However, here I do not intend to explore his fruitful work, but to comment on this About exile.
The succinct writing on the back cover helps to begin the endeavor: “Fate wanted Joseph Brodsky to deliver, just a few days apart, in the autumn of 1987, the two speeches brought together here, which take on a symbolic place in his work. Both are discourses about exile and exile. But here exile is a metaphysical category, before being political. This allows Joseph Brodsky to avoid, from the beginning, the exile's most attractive risk, that of placing himself on the 'banal side of virtue'. For Joseph Brodsky, literature does not serve to save the world, but is an 'extraordinary accelerator of consciousness'”. The small volume is completed with a third text, a passionate defense of poets and poetry.

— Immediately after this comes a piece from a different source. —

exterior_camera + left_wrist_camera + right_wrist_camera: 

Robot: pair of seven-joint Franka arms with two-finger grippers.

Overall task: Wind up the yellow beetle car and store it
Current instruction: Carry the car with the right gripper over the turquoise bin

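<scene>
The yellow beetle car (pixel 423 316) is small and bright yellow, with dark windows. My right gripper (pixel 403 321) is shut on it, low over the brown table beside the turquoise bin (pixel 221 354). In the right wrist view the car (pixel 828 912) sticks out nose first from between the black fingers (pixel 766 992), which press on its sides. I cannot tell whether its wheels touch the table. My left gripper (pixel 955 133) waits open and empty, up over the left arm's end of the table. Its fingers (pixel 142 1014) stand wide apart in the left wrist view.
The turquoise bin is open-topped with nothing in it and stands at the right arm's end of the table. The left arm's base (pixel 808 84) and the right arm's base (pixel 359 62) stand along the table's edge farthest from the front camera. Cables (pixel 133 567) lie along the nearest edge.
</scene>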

“The condition called exile” (p. 9-36) was written for a conference held by Wheatland Foundation in Vienna (December, 1988). He comments that he will debate the problem of the writer in exile but, first, he mentions the case of the Spenders Turkish (“guest workers”) wandering the streets of West Germany, “not understanding or envying the reality around them” (p. 9).

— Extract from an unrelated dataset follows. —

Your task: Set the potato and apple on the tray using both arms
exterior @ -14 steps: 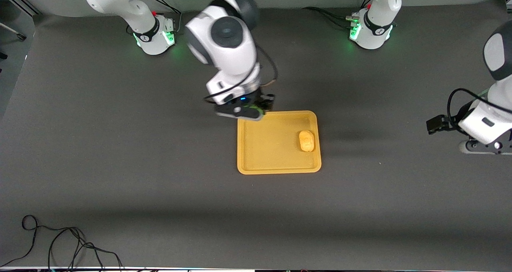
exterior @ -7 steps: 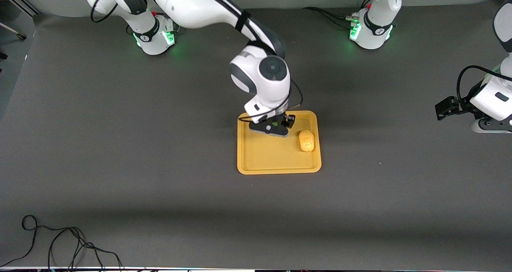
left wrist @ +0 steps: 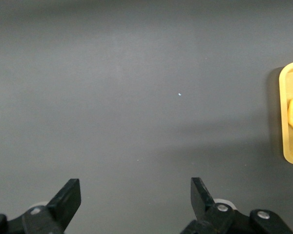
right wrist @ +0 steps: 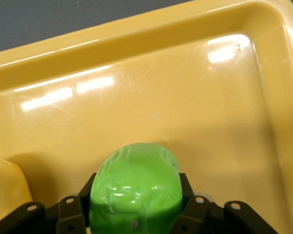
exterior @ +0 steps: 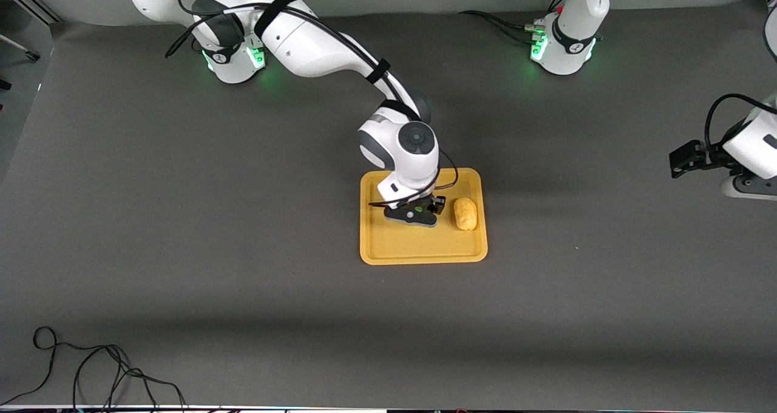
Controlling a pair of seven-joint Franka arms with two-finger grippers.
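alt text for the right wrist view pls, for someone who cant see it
The right gripper is shut on a bright green apple, held just above the floor of a yellow-orange tray. The tan-yellow potato shows at the picture's edge beside the apple, lying in the tray, with dark table past the tray's rim.

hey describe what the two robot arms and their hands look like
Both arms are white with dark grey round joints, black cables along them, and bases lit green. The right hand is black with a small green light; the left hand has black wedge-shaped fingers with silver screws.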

He adds: “Or imagine the Vietnamese refugees in boats facing the high seas or already settled somewhere in the Australian interior. Let's imagine Mexican immigrants crawling through the ravines of Southern California, past border police, and into US territory. Or imagine the loads of Pakistanis disembarking somewhere in Kuwait or Saudi Arabia, eager to work in menial jobs that the locals, with their oil wealth, don't accept doing. Let us imagine the multitudes of Ethiopians walking through the desert to Somalia (…) to escape hunger” (p. 9-10). These people, according to Joseph Brodsky, “escape from counting”, including from UN aid organizations: no one will count them. They will be called, loosely, “migration” (p. 10).
This group of people, in his opinion, makes it “much more difficult to speak honestly about the difficulties of the writer in exile” (p. 11). At the same time, he recognizes that literature “is the only form of moral security for a society, that it (…) offers the best argument against any type of collective solution that operates like a tractor – least of all because human diversity is what composes literature and is its purpose” (pp. 11-12).
Os Spenders and refugees of any lineage end up taking away the laurels of the exiled writer, as in this case they are people “fleeing from the worst to the best” (p. 13).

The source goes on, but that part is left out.